:: GIVEN INFORMATION ::

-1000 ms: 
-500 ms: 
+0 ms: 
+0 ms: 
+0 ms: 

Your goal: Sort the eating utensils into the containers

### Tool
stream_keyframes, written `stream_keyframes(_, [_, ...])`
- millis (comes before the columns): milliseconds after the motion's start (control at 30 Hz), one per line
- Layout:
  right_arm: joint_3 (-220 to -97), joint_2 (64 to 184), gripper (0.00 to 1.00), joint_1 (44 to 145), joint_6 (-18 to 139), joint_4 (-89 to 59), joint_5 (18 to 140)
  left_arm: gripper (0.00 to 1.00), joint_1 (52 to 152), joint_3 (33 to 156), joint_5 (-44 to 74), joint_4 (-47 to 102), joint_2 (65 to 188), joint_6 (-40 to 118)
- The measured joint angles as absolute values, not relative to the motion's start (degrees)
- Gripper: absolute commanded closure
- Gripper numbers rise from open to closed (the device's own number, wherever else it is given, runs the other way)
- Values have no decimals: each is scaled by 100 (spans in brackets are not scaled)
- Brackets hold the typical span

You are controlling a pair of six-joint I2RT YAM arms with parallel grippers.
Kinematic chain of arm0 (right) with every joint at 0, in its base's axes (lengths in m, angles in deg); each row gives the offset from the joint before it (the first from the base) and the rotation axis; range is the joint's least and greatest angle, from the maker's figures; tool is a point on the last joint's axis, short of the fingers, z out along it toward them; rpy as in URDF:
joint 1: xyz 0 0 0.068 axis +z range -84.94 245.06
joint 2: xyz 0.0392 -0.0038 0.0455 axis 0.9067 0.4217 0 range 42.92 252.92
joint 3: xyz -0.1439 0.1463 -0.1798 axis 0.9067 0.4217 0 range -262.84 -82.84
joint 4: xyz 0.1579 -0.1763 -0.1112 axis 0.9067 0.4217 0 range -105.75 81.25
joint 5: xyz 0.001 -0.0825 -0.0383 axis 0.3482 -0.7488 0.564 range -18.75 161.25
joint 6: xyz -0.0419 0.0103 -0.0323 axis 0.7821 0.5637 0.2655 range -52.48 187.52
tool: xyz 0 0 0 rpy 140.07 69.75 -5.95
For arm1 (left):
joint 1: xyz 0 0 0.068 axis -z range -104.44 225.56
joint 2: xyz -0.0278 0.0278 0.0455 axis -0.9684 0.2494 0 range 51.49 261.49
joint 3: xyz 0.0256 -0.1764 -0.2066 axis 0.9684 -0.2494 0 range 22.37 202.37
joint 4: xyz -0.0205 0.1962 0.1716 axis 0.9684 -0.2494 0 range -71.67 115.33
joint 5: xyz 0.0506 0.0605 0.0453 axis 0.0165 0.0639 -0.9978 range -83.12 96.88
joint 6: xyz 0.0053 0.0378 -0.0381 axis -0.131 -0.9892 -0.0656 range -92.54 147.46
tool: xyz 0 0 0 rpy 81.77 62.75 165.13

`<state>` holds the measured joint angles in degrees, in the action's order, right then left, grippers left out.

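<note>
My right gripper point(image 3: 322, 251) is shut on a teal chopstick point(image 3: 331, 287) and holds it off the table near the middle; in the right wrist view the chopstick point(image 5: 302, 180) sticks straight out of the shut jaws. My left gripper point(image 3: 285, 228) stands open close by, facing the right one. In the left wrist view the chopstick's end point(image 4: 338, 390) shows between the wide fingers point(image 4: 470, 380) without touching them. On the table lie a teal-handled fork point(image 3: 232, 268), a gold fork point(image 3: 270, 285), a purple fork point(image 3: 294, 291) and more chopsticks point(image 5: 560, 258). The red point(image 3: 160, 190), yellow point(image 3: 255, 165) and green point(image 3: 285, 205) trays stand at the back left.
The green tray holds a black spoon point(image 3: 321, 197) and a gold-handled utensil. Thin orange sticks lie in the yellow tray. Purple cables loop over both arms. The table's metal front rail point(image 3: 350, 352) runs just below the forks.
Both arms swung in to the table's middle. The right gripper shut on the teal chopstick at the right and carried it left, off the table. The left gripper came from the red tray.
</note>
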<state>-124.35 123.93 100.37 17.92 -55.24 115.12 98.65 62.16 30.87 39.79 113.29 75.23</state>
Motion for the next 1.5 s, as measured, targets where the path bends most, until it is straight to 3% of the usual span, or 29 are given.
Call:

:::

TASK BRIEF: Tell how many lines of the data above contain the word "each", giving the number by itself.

REPLY TO THE TASK: 2